= Amir Arshad =

Iranian politician

Sam Khan, the headman of Haji-Alilu tribe of Arasbaran, was a legendary military commander in early twentieth century. He was given honorary titles such as Arshad Nezam, Sardar Arshad, Shoja Nezam, Salar Nezam, and Amir Arshad (امیر ارشد). In Chronicles of Naser al-Din Shah Qajar era, Amir Arshad is referred to as the commander of mounted troops stationed in Qaradağ. Amir Arshad and his brother, Moḥammad Ḥosayn Khan Sardār(-e) Ashayer, supported the Constitutionalists during Persian Constitutional Revolution. In the winter of 1909–10, they helped revolutionary forces crush the Chalabianlu and their allies, who, under the leadership of Rahimkhan Chalabianloo, had been the major supporters of the deposed Mohammad Ali Shah Qajar.

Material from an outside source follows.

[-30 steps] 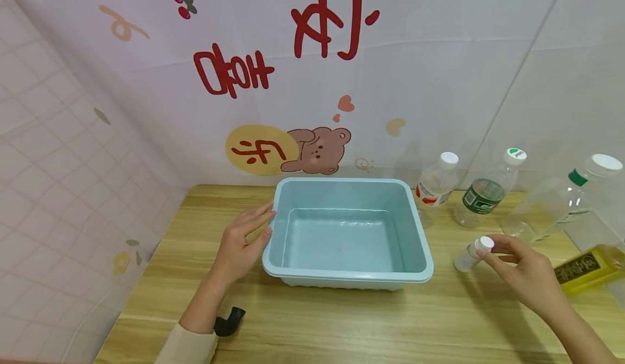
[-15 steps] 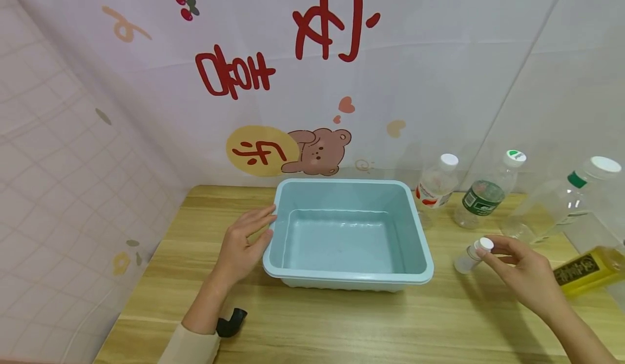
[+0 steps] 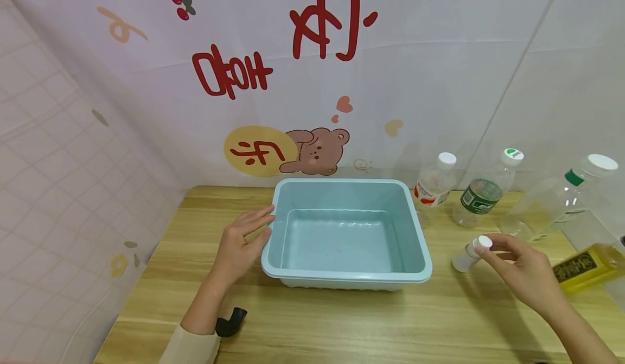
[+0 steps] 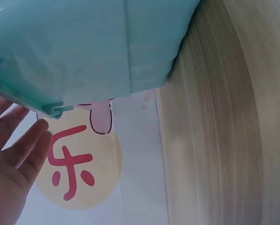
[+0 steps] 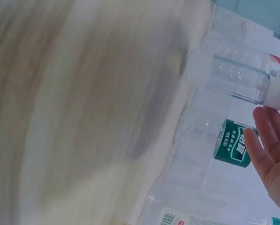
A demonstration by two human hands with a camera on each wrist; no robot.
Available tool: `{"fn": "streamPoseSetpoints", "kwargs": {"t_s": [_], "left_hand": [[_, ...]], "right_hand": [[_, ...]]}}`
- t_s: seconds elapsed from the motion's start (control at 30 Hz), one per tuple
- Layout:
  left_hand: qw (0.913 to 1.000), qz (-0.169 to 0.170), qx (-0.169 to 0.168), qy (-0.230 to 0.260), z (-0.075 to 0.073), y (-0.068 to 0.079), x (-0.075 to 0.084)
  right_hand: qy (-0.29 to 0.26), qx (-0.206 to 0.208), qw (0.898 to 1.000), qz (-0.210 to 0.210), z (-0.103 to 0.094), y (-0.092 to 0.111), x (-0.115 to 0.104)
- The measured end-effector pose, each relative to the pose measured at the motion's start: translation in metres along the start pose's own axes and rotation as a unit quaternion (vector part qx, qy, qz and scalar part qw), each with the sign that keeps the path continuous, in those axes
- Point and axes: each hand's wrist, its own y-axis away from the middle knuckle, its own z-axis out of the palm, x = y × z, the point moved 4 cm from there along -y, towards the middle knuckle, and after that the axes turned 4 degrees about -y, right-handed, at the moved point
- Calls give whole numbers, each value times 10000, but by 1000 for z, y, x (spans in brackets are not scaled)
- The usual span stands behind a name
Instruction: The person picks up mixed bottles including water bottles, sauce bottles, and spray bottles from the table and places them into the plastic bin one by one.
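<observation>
R hand (image 3: 525, 270) pinches clear cyl. btl (image 3: 464, 259) w/ wht cap (image 3: 485, 241).

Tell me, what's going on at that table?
Someone has a small bottle by its white cap in their right grip. Their left grip rests against the left edge of a blue tub. I can't tell whether the small bottle's base touches the table. Three see-through bottles and a bottle of yellow liquid are on the right.

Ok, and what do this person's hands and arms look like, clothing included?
The left hand and right hand are bare, without gloves. A plain cream sleeve ends near the left wrist; no sleeve shows on the right. A curved black piece appears beside the cuff, though whether it is worn is unclear.
</observation>
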Motion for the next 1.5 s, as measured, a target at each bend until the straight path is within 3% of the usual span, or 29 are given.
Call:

Consequently, in 1911-1920 period, Amir Arshad was effectively ruling Arasbaran region, a vast area north of Tabriz.

Amir Arshad was killed in the Battle of Shekar Yazi against Kurdish insurgency. He is credited with fending off the communism from Iran. Amir Arshad's residence in the Okhara village of Varzaqan County is still standing and has been registered as a historical site.